§ WHAT IS BEING ASKED:
Below are the records; give again exactly the line with "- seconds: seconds", the line with "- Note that", and each line that lies between them, and nothing besides.

Stored entries

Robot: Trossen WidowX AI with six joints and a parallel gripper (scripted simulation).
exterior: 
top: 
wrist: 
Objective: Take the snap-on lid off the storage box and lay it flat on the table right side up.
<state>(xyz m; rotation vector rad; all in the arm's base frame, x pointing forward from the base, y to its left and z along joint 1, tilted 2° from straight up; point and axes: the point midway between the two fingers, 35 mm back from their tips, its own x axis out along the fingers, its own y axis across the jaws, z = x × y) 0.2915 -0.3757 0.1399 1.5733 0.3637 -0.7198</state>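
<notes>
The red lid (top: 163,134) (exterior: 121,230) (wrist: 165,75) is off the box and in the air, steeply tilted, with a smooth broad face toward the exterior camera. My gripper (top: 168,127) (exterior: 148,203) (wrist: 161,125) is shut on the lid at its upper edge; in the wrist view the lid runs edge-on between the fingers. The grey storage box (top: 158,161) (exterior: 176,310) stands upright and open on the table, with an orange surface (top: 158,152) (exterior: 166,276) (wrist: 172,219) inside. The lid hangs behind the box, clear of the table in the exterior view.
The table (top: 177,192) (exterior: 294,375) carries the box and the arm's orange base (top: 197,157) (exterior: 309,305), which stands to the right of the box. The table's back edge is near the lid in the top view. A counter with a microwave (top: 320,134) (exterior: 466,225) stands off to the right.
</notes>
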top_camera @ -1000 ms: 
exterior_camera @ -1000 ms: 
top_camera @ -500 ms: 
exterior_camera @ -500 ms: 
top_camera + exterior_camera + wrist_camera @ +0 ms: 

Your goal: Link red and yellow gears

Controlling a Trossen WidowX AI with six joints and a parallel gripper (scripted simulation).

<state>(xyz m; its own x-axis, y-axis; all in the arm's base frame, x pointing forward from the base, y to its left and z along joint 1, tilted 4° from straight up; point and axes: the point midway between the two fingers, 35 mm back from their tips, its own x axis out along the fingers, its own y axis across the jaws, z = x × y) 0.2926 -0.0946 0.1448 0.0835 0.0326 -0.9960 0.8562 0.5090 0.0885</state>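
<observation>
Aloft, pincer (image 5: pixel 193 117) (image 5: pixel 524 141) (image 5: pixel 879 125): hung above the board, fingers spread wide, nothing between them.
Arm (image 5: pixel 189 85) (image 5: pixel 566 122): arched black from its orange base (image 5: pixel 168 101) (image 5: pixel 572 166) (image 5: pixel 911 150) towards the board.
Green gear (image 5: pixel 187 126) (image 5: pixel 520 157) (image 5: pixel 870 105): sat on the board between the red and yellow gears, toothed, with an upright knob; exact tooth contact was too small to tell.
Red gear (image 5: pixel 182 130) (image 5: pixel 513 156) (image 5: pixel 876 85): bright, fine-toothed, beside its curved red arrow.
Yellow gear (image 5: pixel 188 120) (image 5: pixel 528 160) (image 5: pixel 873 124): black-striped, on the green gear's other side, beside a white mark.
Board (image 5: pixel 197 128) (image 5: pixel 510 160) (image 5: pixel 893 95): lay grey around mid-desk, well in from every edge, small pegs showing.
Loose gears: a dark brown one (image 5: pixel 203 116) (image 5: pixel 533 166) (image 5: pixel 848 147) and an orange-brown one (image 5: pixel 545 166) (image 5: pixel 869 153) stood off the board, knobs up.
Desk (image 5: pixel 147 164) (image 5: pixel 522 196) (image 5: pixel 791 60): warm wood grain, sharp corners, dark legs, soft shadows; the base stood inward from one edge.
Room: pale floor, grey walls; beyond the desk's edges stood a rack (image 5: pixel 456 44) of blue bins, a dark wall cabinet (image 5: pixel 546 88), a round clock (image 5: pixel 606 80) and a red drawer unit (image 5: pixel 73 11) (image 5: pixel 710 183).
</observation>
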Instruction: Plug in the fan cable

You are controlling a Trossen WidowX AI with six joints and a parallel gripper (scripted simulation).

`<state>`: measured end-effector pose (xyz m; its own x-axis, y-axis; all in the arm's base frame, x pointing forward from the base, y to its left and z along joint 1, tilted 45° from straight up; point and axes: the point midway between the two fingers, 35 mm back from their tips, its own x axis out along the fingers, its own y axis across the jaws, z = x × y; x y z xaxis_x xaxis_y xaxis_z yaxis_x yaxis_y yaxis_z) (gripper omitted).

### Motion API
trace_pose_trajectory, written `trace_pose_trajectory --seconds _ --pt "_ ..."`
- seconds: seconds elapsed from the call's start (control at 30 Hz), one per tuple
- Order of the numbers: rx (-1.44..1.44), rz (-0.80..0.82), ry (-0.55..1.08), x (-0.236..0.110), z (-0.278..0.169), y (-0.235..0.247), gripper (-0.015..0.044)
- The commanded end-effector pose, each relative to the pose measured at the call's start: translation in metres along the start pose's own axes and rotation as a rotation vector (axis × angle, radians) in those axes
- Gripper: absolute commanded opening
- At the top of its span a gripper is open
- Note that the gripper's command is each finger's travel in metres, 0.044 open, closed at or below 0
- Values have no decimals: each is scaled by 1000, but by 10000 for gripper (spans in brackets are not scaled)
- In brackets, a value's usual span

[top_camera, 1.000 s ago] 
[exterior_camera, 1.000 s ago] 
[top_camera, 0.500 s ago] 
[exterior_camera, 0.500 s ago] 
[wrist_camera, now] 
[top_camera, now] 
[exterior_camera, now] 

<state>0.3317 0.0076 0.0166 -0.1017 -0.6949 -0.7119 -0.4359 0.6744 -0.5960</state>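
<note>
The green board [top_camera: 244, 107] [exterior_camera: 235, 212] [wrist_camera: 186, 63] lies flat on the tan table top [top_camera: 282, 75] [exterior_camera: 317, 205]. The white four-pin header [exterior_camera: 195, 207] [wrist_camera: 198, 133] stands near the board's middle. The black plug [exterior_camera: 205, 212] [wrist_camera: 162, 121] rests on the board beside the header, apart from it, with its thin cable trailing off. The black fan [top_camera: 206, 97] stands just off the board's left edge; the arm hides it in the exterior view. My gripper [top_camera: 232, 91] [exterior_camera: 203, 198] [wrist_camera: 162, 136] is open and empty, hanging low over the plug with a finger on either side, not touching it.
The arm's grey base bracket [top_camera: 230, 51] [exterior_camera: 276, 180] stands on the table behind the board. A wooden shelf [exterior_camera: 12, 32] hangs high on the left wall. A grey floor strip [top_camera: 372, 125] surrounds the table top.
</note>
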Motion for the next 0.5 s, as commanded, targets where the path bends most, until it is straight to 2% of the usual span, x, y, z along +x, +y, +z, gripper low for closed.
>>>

§ WORKED SOLUTION:
- seconds: seconds elapsed from the call's start (control at 30 Hz), one per tuple
- Order of the numbers: rx (-1.44..1.44), rz (-0.80..0.82), ry (-0.55..1.08), x (-0.236..0.110), z (-0.278..0.169), y (-0.235..0.247), gripper (-0.015..0.044)
- The commanded end-effector pose, each relative to the pose measured at the call's start: translation in metres along the start pose's own axes and rotation as a rotation vector (axis × angle, radians) in those axes
- Gripper: absolute commanded opening
- At the top of its span a gripper is open
- Note that the gripper's command is each finger's travel in metres, 0.044 open, closed at or below 0

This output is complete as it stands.